TASK STATEMENT> Please copy, character for character, each line from the beginning of the listing to the line containing "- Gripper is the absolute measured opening", including both.
╭─ INFORMATION SHOWN
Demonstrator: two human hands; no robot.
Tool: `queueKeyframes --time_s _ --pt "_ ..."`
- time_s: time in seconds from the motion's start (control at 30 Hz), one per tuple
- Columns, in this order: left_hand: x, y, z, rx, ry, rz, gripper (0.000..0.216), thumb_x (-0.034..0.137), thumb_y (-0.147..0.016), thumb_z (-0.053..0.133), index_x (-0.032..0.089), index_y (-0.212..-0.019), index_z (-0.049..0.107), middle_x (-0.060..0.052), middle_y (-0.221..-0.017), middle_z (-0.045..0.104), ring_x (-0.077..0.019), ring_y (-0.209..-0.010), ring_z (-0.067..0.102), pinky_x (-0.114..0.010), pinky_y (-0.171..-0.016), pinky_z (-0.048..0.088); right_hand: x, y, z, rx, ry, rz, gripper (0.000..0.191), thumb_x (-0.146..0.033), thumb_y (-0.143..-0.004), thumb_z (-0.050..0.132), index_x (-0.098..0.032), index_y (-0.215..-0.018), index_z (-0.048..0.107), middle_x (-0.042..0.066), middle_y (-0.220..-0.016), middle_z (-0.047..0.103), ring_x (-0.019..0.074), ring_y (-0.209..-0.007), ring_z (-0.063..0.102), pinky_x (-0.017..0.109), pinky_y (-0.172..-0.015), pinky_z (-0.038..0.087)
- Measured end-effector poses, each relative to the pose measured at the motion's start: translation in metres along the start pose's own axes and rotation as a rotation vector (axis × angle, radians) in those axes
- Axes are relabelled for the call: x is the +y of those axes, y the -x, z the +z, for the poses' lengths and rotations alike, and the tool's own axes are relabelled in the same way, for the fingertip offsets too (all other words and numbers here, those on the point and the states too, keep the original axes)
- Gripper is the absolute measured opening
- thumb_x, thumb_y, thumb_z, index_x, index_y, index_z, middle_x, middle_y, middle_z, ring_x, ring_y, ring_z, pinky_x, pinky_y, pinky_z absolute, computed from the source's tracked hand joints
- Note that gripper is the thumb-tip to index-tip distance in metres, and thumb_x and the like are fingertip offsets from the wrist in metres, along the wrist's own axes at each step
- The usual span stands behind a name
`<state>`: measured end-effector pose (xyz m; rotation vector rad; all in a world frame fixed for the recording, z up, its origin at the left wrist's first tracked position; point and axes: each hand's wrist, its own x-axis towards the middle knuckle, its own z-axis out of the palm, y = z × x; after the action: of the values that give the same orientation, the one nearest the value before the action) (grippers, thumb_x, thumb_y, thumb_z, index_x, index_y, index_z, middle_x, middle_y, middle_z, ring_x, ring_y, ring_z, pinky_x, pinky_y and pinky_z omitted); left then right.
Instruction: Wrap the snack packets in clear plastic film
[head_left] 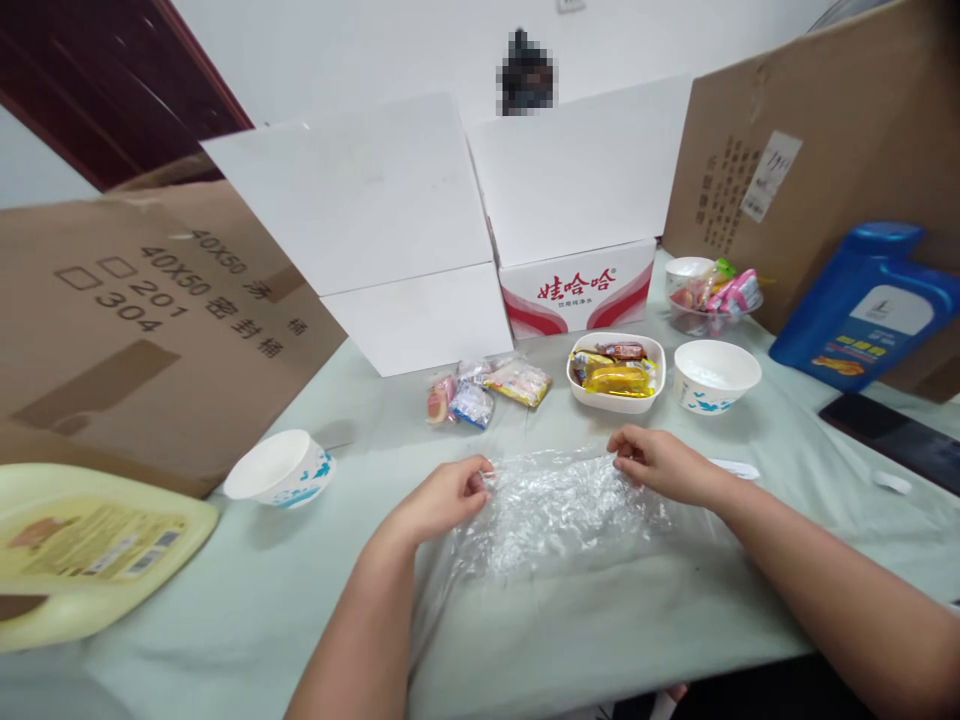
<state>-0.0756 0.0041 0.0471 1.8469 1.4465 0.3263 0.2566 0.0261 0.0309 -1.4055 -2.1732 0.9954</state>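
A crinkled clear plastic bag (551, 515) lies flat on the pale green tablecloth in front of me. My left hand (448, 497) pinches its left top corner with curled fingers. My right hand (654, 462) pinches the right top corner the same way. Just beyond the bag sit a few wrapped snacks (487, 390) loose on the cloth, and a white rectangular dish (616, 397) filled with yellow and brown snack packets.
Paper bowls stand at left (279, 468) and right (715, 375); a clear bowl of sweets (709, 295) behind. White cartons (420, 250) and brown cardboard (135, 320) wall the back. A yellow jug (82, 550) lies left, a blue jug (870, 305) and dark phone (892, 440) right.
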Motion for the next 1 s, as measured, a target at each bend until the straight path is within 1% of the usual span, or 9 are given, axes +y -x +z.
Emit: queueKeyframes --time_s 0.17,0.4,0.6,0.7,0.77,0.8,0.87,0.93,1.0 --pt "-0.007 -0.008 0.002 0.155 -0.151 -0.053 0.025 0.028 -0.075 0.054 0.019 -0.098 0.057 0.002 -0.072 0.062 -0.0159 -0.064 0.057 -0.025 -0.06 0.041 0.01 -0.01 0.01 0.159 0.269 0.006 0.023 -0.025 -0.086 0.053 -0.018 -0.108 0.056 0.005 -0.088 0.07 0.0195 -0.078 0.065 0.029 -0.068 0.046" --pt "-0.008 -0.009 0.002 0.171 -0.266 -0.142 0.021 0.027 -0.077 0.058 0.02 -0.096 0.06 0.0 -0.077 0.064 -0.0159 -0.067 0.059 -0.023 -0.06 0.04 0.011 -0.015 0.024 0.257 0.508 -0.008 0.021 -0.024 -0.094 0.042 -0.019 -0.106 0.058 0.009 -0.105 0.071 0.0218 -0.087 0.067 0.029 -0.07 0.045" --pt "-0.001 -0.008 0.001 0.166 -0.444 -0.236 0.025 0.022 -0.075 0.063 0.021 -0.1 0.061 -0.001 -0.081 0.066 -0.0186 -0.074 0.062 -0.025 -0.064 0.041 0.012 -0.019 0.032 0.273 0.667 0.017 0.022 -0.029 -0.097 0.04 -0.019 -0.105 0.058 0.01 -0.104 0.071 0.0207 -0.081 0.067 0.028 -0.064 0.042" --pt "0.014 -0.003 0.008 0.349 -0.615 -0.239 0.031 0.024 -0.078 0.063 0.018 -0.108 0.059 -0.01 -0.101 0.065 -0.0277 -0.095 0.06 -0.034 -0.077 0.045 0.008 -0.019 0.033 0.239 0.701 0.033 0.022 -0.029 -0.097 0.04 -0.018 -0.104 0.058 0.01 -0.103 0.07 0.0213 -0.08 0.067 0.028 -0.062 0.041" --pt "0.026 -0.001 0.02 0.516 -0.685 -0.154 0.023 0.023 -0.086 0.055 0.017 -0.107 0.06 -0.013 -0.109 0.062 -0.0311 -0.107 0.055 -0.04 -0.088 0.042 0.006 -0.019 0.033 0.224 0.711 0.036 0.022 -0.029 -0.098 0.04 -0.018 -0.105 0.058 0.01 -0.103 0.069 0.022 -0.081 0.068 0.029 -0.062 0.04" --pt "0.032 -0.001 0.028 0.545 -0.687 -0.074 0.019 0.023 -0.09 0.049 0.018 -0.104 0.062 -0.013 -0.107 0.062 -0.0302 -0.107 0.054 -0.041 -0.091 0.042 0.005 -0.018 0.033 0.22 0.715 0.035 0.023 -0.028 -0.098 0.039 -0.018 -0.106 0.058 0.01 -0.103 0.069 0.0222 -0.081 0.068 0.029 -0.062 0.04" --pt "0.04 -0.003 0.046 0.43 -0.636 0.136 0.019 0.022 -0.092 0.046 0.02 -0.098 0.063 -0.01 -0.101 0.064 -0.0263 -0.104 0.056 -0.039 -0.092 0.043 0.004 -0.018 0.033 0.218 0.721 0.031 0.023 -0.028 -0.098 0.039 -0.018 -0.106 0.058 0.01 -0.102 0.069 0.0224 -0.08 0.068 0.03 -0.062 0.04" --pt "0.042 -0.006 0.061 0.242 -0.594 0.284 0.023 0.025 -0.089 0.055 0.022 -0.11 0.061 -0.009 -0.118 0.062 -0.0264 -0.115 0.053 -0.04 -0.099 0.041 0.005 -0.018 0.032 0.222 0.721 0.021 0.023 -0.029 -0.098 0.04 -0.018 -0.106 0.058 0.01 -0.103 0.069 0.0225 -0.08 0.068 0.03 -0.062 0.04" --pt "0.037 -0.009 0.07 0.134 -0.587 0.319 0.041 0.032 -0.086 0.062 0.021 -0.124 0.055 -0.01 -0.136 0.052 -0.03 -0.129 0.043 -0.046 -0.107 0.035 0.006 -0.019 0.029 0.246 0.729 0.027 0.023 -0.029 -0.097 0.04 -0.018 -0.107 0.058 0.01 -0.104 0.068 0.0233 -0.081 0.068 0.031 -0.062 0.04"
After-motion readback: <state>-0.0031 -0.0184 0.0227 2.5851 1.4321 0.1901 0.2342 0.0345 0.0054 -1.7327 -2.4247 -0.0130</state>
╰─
ANSWER FOR THIS EXERCISE>
Demonstrator: two human hands; no robot.
Tool: `queueKeyframes --time_s _ --pt "_ ..."`
- time_s: time in seconds from the motion's start (control at 30 Hz), one per tuple
- Columns, in this order: left_hand: x, y, z, rx, ry, rz, gripper (0.000..0.216), thumb_x (-0.034..0.137), thumb_y (-0.147..0.016), thumb_z (-0.053..0.133), index_x (-0.032..0.089), index_y (-0.212..-0.019), index_z (-0.049..0.107), middle_x (-0.060..0.052), middle_y (-0.221..-0.017), middle_z (-0.045..0.104), ring_x (-0.077..0.019), ring_y (-0.209..-0.010), ring_z (-0.067..0.102), pinky_x (-0.114..0.010), pinky_y (-0.171..-0.016), pinky_z (-0.048..0.088); right_hand: x, y, z, rx, ry, rz, gripper (0.000..0.191), thumb_x (-0.146..0.033), thumb_y (-0.143..-0.004), thumb_z (-0.050..0.132), index_x (-0.098..0.032), index_y (-0.215..-0.018), index_z (-0.048..0.107), middle_x (-0.042..0.066), middle_y (-0.220..-0.016), middle_z (-0.047..0.103), ring_x (-0.019..0.074), ring_y (-0.209..-0.007), ring_z (-0.063..0.102), pinky_x (-0.017..0.109), pinky_y (-0.172..-0.015), pinky_z (-0.038..0.087)
- Measured end-effector poses, each relative to the pose measured at the motion's start: translation in metres along the start pose's own axes and rotation as a rotation vector (axis × angle, radians) in those axes
- Axes are relabelled for the call: x is the +y of those axes, y the -x, z the +z, for the poses' lengths and rotations alike, and the tool's own axes are relabelled in the same way, for the fingertip offsets too (all other words and numbers here, those on the point and the states too, keep the original axes)
- Gripper is the absolute measured opening

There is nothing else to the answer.